What to do:
The answer must be the complete listing, copied exactly.

Dataset content:
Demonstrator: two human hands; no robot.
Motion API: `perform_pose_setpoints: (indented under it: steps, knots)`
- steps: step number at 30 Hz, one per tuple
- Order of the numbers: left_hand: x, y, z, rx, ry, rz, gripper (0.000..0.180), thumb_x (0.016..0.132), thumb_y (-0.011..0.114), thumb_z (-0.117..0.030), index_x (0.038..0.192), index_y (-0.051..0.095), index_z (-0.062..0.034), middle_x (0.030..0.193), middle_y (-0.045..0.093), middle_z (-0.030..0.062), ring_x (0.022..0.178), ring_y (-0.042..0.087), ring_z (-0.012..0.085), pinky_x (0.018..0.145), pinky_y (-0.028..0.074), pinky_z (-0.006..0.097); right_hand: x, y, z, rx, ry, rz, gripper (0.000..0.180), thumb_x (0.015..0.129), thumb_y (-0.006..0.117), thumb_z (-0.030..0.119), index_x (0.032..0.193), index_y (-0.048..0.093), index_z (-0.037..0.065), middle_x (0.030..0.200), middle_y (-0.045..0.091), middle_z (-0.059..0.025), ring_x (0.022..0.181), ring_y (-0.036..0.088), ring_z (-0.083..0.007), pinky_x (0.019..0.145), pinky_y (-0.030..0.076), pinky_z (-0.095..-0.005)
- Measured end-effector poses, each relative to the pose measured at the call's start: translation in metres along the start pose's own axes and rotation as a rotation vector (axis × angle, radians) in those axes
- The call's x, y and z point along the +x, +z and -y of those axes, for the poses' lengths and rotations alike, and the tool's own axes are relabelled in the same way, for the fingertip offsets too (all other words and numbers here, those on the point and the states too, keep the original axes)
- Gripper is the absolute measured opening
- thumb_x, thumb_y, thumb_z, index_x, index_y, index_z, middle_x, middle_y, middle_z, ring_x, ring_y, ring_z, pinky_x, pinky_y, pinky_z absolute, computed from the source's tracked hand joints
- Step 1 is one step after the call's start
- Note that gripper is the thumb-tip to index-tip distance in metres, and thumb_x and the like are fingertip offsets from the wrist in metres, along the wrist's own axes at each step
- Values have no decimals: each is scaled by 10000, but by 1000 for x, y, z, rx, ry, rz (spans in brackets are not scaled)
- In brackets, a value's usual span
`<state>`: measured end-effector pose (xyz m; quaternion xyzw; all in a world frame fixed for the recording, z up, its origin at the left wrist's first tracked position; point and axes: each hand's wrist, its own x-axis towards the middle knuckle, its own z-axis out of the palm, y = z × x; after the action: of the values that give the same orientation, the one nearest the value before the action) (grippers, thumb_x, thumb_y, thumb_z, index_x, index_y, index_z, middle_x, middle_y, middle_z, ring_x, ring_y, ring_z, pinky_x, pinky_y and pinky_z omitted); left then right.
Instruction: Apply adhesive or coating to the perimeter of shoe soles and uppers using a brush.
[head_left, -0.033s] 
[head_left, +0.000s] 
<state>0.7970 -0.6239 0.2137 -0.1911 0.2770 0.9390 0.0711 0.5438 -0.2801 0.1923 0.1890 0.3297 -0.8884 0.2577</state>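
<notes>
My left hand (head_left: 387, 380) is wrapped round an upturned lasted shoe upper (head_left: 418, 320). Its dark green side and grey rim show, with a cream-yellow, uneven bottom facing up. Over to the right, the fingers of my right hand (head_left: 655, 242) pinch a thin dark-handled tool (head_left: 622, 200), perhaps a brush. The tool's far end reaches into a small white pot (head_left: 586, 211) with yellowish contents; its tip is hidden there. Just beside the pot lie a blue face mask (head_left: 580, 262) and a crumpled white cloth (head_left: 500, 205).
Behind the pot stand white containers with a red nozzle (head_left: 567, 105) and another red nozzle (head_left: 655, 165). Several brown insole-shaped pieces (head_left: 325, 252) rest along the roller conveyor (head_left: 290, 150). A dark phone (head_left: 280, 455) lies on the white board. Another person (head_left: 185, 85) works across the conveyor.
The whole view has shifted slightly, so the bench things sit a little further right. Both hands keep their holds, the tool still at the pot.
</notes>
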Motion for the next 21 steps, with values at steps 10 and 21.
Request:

Solution to the problem:
Demonstrator: two human hands; no robot.
Motion API: `perform_pose_setpoints: (indented under it: steps, knots)`
- steps: step number at 30 Hz, one per tuple
- Order of the numbers: left_hand: x, y, z, rx, ry, rz, gripper (0.000..0.180), thumb_x (0.016..0.132), thumb_y (-0.011..0.114), thumb_z (-0.117..0.030), index_x (0.038..0.192), index_y (-0.051..0.095), index_z (-0.062..0.034), middle_x (0.030..0.193), middle_y (-0.045..0.093), middle_z (-0.030..0.062), ring_x (0.022..0.178), ring_y (-0.042..0.087), ring_z (-0.012..0.085), pinky_x (0.018..0.145), pinky_y (-0.028..0.074), pinky_z (-0.006..0.097); right_hand: x, y, z, rx, ry, rz, gripper (0.000..0.180), thumb_x (0.015..0.129), thumb_y (-0.006..0.117), thumb_z (-0.030..0.119), index_x (0.032..0.193), index_y (-0.048..0.093), index_z (-0.037..0.065), middle_x (0.030..0.200), middle_y (-0.045..0.091), middle_z (-0.059..0.025), ring_x (0.022..0.181), ring_y (-0.036..0.088), ring_z (-0.083..0.007), pinky_x (0.019..0.145), pinky_y (-0.030..0.076), pinky_z (-0.095..-0.005)
- Measured end-effector poses, each relative to the pose measured at the call's start: translation in metres along the start pose's own axes and rotation as a rotation vector (axis × angle, radians) in those axes
- The call's x, y and z point along the +x, +z and -y of those axes, for the poses' lengths and rotations alike, and the tool's own axes are relabelled in the same way, for the fingertip offsets too (all other words and numbers here, those on the point and the states too, keep the original axes)
- Gripper is the absolute measured opening
- thumb_x, thumb_y, thumb_z, index_x, index_y, index_z, middle_x, middle_y, middle_z, ring_x, ring_y, ring_z, pinky_x, pinky_y, pinky_z absolute, computed from the source's tracked hand joints
- Step 1 is one step after the call's start
- Note that gripper is the thumb-tip to index-tip distance in metres, and thumb_x and the like are fingertip offsets from the wrist in metres, along the wrist's own axes at each step
- Values have no decimals: each is scaled by 10000, but by 1000 for x, y, z, rx, ry, rz (spans in brackets are not scaled)
- In brackets, a value's usual span
`<state>`: measured end-effector pose (xyz m; quaternion xyzw; all in a world frame fixed for the recording, z up, its origin at the left wrist's first tracked position; point and axes: each hand's wrist, its own x-axis towards the middle knuckle, its own z-axis out of the palm, y = z × x; after the action: of the values that give the same orientation, the one nearest the value before the action) (grippers, thumb_x, thumb_y, thumb_z, index_x, index_y, index_z, middle_x, middle_y, middle_z, ring_x, ring_y, ring_z, pinky_x, pinky_y and pinky_z omitted); left then right.
Instruction: Apply adhesive or coating to the perimeter of shoe soles and uppers using a brush.
[head_left, -0.033s] 
[head_left, +0.000s] 
<state>0.7970 -0.6239 0.2137 -0.1911 0.2770 0.9390 0.0711 0.5438 -0.2801 0.1923 0.1890 0.3297 -0.8884 0.2577</state>
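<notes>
My left hand (head_left: 387, 380) is wrapped round an upturned lasted shoe upper (head_left: 418, 320). Its dark green side and grey rim show, with a cream-yellow, uneven bottom facing up. Over to the right, the fingers of my right hand (head_left: 655, 242) pinch a thin dark-handled tool (head_left: 622, 200), perhaps a brush. The tool's far end reaches into a small white pot (head_left: 586, 211) with yellowish contents; its tip is hidden there. Just beside the pot lie a blue face mask (head_left: 580, 262) and a crumpled white cloth (head_left: 500, 205).
Behind the pot stand white containers with a red nozzle (head_left: 567, 105) and another red nozzle (head_left: 655, 165). Several brown insole-shaped pieces (head_left: 325, 252) rest along the roller conveyor (head_left: 290, 150). A dark phone (head_left: 280, 455) lies on the white board. Another person (head_left: 185, 85) works across the conveyor.
The whole view has shifted slightly, so the bench things sit a little further right. Both hands keep their holds, the tool still at the pot.
</notes>
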Motion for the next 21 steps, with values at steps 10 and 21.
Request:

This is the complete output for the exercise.